Entries taken from a collection:
····················
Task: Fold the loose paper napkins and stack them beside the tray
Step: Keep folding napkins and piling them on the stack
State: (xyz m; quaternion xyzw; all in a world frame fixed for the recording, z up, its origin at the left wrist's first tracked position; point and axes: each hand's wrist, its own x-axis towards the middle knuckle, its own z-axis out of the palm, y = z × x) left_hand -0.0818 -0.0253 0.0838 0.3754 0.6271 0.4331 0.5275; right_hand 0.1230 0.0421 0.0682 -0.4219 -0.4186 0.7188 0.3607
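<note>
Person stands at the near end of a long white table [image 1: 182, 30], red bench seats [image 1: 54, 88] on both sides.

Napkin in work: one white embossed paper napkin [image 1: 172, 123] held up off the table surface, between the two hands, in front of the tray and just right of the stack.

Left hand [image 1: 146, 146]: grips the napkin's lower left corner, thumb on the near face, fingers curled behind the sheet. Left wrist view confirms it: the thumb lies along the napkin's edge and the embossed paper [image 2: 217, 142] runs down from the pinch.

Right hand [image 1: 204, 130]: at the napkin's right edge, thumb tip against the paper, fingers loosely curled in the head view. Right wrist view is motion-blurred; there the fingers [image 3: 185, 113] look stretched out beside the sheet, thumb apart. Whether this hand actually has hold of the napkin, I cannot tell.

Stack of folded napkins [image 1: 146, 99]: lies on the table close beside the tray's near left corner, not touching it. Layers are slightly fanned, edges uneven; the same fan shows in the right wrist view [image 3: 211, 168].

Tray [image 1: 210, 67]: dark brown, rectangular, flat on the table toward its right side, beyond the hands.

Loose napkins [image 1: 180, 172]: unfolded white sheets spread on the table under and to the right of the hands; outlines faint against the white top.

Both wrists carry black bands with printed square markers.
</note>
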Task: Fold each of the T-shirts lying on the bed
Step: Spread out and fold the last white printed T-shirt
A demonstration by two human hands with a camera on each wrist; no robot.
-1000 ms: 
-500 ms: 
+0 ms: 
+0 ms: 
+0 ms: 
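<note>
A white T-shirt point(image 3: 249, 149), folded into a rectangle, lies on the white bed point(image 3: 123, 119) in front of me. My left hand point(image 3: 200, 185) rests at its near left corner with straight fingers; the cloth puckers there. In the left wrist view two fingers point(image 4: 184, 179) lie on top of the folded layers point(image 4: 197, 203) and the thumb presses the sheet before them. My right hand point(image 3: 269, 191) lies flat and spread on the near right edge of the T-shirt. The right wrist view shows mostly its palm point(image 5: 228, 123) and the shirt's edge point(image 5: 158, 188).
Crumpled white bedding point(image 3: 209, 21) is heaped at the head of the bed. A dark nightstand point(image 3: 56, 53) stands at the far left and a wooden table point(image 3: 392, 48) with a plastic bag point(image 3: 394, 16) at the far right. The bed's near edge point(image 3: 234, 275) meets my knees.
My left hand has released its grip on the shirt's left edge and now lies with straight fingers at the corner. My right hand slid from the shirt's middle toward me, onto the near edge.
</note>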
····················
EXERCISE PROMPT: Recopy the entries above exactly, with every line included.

TASK RESULT:
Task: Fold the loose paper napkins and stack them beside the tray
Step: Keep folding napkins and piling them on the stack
State: (xyz m; quaternion xyzw; all in a world frame fixed for the recording, z up, its origin at the left wrist's first tracked position; point and axes: each hand's wrist, its own x-axis towards the middle knuckle, its own z-axis out of the palm, y = z × x) left_hand -0.0818 -0.0253 0.0838 0.3754 0.6271 0.4331 0.5275; right_hand 0.1230 0.0421 0.0682 -0.4219 -0.4186 0.7188 0.3607
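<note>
Person stands at the near end of a long white table [image 1: 182, 30], red bench seats [image 1: 54, 88] on both sides.

Napkin in work: one white embossed paper napkin [image 1: 172, 123] held up off the table surface, between the two hands, in front of the tray and just right of the stack.

Left hand [image 1: 146, 146]: grips the napkin's lower left corner, thumb on the near face, fingers curled behind the sheet. Left wrist view confirms it: the thumb lies along the napkin's edge and the embossed paper [image 2: 217, 142] runs down from the pinch.

Right hand [image 1: 204, 130]: at the napkin's right edge, thumb tip against the paper, fingers loosely curled in the head view. Right wrist view is motion-blurred; there the fingers [image 3: 185, 113] look stretched out beside the sheet, thumb apart. Whether this hand actually has hold of the napkin, I cannot tell.

Stack of folded napkins [image 1: 146, 99]: lies on the table close beside the tray's near left corner, not touching it. Layers are slightly fanned, edges uneven; the same fan shows in the right wrist view [image 3: 211, 168].

Tray [image 1: 210, 67]: dark brown, rectangular, flat on the table toward its right side, beyond the hands.

Loose napkins [image 1: 180, 172]: unfolded white sheets spread on the table under and to the right of the hands; outlines faint against the white top.

Both wrists carry black bands with printed square markers.
</note>
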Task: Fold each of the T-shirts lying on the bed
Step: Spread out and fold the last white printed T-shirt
A demonstration by two human hands with a camera on each wrist; no robot.
-1000 ms: 
-500 ms: 
+0 ms: 
+0 ms: 
+0 ms: 
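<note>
A white T-shirt point(image 3: 249, 149), folded into a rectangle, lies on the white bed point(image 3: 123, 119) in front of me. My left hand point(image 3: 200, 185) rests at its near left corner with straight fingers; the cloth puckers there. In the left wrist view two fingers point(image 4: 184, 179) lie on top of the folded layers point(image 4: 197, 203) and the thumb presses the sheet before them. My right hand point(image 3: 269, 191) lies flat and spread on the near right edge of the T-shirt. The right wrist view shows mostly its palm point(image 5: 228, 123) and the shirt's edge point(image 5: 158, 188).
Crumpled white bedding point(image 3: 209, 21) is heaped at the head of the bed. A dark nightstand point(image 3: 56, 53) stands at the far left and a wooden table point(image 3: 392, 48) with a plastic bag point(image 3: 394, 16) at the far right. The bed's near edge point(image 3: 234, 275) meets my knees.
My left hand has released its grip on the shirt's left edge and now lies with straight fingers at the corner. My right hand slid from the shirt's middle toward me, onto the near edge.
</note>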

No additional answer text is required.